## Work task:
Scan the data below. Pull out each line where "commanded" occurs.

##### Collected material

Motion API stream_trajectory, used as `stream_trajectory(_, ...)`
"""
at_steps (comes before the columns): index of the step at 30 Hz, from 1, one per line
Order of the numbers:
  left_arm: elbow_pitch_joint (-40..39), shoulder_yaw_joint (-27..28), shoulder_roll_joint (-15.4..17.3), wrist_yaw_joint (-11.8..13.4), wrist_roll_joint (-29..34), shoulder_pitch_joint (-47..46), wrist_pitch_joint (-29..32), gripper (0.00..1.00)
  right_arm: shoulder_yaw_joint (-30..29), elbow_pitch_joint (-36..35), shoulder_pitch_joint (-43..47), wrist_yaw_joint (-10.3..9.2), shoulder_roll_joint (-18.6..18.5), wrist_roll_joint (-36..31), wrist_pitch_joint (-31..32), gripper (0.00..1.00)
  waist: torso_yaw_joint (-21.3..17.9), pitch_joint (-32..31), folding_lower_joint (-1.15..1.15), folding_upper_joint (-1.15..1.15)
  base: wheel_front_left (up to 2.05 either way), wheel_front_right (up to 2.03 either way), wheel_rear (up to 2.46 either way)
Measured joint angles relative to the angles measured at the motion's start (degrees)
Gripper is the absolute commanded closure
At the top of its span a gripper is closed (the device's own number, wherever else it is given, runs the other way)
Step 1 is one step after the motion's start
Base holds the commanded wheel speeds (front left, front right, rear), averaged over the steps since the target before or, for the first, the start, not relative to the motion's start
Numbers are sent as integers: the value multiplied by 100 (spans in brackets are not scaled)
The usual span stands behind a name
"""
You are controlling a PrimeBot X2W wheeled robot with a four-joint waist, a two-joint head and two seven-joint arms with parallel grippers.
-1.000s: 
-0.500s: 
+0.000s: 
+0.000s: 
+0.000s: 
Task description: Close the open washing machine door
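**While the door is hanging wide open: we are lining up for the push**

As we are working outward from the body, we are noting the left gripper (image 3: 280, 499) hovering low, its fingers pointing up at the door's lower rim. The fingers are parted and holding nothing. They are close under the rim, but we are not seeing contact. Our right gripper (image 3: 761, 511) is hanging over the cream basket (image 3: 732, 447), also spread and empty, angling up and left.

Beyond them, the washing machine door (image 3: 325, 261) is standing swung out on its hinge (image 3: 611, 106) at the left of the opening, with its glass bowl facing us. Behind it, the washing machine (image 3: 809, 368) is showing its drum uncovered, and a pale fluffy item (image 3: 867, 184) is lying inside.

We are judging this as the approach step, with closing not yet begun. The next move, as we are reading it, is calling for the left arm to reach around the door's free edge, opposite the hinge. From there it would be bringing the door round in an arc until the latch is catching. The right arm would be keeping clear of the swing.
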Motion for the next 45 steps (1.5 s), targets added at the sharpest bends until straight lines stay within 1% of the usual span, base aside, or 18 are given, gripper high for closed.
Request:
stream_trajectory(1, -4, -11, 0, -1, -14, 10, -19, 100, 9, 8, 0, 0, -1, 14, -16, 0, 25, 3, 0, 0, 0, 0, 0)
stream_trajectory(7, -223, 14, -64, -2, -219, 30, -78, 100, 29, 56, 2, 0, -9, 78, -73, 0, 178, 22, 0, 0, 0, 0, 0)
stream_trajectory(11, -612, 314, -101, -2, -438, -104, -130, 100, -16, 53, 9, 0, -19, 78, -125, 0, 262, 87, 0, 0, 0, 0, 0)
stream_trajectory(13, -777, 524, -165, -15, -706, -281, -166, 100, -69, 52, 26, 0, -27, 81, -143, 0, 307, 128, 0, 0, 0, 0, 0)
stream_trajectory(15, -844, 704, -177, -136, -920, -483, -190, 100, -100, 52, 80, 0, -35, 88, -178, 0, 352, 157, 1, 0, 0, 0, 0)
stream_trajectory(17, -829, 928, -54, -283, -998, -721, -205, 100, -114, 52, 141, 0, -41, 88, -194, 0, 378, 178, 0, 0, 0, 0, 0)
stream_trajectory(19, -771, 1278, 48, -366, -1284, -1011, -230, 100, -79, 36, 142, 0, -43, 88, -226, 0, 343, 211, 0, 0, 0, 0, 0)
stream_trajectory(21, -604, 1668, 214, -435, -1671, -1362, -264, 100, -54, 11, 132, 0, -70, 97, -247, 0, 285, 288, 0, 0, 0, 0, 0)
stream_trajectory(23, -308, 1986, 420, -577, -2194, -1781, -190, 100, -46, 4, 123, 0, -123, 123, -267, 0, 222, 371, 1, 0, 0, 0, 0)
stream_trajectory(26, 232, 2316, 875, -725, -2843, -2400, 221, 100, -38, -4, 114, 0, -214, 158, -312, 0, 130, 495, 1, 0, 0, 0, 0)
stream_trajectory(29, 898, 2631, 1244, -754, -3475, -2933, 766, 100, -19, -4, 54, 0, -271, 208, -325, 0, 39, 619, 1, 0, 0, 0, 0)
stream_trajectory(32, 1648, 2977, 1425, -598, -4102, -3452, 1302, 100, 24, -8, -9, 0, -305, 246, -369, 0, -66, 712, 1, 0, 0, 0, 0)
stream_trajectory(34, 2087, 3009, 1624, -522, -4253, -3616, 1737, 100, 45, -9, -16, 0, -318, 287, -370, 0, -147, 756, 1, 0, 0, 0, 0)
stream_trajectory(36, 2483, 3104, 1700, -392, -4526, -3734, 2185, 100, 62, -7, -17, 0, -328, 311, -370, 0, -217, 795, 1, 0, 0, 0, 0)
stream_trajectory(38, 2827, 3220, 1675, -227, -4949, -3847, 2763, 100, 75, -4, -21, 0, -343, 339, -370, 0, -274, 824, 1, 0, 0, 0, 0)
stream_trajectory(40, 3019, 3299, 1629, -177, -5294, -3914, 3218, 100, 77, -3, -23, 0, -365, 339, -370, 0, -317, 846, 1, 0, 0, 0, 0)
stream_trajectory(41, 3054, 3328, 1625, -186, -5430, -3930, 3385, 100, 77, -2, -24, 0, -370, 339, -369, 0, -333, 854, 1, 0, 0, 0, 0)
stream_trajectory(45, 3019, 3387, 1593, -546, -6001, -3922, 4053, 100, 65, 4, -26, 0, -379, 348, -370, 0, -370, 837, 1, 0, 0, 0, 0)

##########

## Output for this exercise:
Gripper is the absolute commanded closure
Base holds the commanded wheel speeds (front left, front right, rear), averaged over the steps since the target before or, for the first, the start, not relative to the motion's start

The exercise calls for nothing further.